In the light of accelerated changes and situations that impact the young, elementary school learners’ needs, interests, and capabilities are being prioritized in child development programs, while teachers are being prepared to adapt to these changes. Current trends show changes on acquiring new knowledge and information through technology; heightened awareness and active participation in addressing political, economic, social, ecological, and spiritual issues and problems; the need for teachers with strong academic preparation, values formation, and commitment; and the great concern for education to expand the basics to include problem-solving, creativity, and capability of the individual for lifelong learning (Salandanan, 2001).
Developing lifelong learners is anchored on the philosophy that education is life and continues with life. Developing an enterprising culture refers to enterprising teachers who are ready to innovate strategies and approaches. An enterprising caring teacher is marked for her attentive concern for others, fair in dealing with others, and committed to others.
The educational development of learners today is greatly influenced by the learner and family, teacher, school, community or environment, and school factors. Significant among the home factors cited by Barsaga and his co-authors (1996) are learner’s ability and readiness, language used at home and in school, family’s financial status, distance between home and school, and the parents’ attitudes towards education.
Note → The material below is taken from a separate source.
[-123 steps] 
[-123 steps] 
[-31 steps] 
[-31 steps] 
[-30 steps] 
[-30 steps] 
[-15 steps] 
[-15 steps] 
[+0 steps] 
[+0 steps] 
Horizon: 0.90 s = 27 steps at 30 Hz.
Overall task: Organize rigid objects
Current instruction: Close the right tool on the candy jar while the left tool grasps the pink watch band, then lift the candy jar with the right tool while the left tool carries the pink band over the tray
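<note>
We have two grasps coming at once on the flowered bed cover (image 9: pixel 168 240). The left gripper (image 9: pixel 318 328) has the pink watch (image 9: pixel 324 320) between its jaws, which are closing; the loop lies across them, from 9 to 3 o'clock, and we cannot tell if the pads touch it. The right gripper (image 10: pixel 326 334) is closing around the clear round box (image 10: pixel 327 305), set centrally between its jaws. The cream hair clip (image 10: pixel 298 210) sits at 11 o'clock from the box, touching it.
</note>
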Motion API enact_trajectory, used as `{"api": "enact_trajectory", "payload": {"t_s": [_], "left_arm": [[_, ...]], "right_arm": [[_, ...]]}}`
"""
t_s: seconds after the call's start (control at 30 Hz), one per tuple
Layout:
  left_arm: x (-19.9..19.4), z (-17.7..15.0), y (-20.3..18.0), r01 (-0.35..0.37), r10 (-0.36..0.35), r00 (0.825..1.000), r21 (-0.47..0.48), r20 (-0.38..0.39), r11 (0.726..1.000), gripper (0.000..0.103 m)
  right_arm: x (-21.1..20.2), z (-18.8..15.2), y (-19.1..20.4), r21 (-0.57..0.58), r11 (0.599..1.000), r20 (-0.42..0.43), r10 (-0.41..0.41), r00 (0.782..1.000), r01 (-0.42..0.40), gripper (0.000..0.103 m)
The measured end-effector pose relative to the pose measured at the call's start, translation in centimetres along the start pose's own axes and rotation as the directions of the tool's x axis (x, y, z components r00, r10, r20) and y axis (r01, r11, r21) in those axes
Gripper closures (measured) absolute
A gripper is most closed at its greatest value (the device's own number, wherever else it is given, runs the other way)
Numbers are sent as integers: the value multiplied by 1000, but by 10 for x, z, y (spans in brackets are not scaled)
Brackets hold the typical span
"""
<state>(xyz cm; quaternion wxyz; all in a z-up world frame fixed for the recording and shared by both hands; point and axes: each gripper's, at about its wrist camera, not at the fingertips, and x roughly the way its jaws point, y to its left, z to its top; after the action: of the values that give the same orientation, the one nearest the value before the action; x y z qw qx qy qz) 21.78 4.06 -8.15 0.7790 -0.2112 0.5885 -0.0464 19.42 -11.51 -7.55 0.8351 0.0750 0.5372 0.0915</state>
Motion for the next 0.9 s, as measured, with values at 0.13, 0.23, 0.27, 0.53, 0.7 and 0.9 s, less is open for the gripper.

Unqualified or untrained teachers, low teacher motivation, teacher attitude towards learner and teaching, inability to adapt the curricula to leaner needs, and the lack of understanding of learner needs are the observed teacher-related factors. School variables that have some bearing on learner training include poor or inadequate resources, school location (distance), relevance of curriculum, school schedule, and lack of learning aids. Community-related factors stem from the community’s attitude toward education, seasonal activities, topography, climatic conditions, socio-economic level, and migration and mobility. Management-related factors include poor teacher supervision and examination and evaluation processes. Generally, the learners find themselves sharing the difficulties experienced in the home, in school, and with the teacher. Community influences make the learners busy with television shows, movies, and helping parents in occupational tasks.
The Education for All project explained by Barsaga and others (1996) has been optimizing the many channels of learning recommending the use of a variety of learning delivery modes responsive and tailor-fit to the learners’ needs and specific life situations. The challenges for elementary teachers include creating family, school and community partnerships; teaching all students with emphasis on the inclusion; and reasserting the importance of education. Paradigm shifts have emerged to take care of learners’ functional education developing more effective learners along social, cultural, economic, political, technological, and environmental dimensions (Pagalilawan, 1999). In the traditional context, learners exposed to content in isolated cells with skills mastery as outcomes, shifted to learners exposed to integrated content developing higher order competencies. The transformation contributes to the total development of the learners.
The consistent low performance of students, the very fast pace and exponential increase in information and knowledge, the need for better information and processing skills, the deterioration in people’s values, and the need to prepare students for global and future competition saw the need for the adoption of a new curriculum, the 2002 Basic Education Curriculum per Republic Act 9155. The curriculum was envisioned to promote the holistic growth of Filipino learners and enable them to acquire core competencies and proper values. It is flexible to meet learning needs of a diverse studentry, which is relevant to their immediate environment and social and cultural realities.
The seemingly unprepared elementary school teachers resulted in poor achievement of elementary students in reading and communication skills, and in understanding basic mathematics and scientific concepts based on the report of the Presidential Commission in Educational Reform (PCER). Ordoñez (2001) initiated to redefine and recreate teacher training institutions for the twenty-first century within the key result areas of critical analysis and creative thinking, the fostering of reading and comprehension, familiarity with instructional technology, and solid grounding in values education.
Lawal (2003) asserts that to enhance instruction, education programs should focus on understanding both teaching and learning student perceptions that are valuable to teaching practices because they are authentic first-hand classroom experiences. Teachers find it difficult to seek students’ voices and listen to them for some clues to learning and teaching (Poetter, 1997).
Teachers think of teacher education as requiring them to know the content of what they teach, teaching pedagogy in the context of academic content, and offering prospective teachers many and varied school-based experiences (Rigden, 1997). Classroom teachers work as full-fledged partners with college or university faculty in training them on instruction and assessment, classroom management, and effective relationship.
The laudable, meaningful, and timely objectives of Education for All focused on internal efficiency and effectiveness, expanded the vision of education for teacher retraining on holistic approaches. Paradigm shifts and the PCER findings which led to organizing the 2002 BEC, seriously considered teacher re-education and student achievement. These academic highlights served as challenges which merit a critical analysis of changing educational trends. The researcher was motivated to conduct this study to ascertain teachers’ professional preparation in relation to teaching effectiveness, as well as the relationship between their professional practices and teaching effectiveness.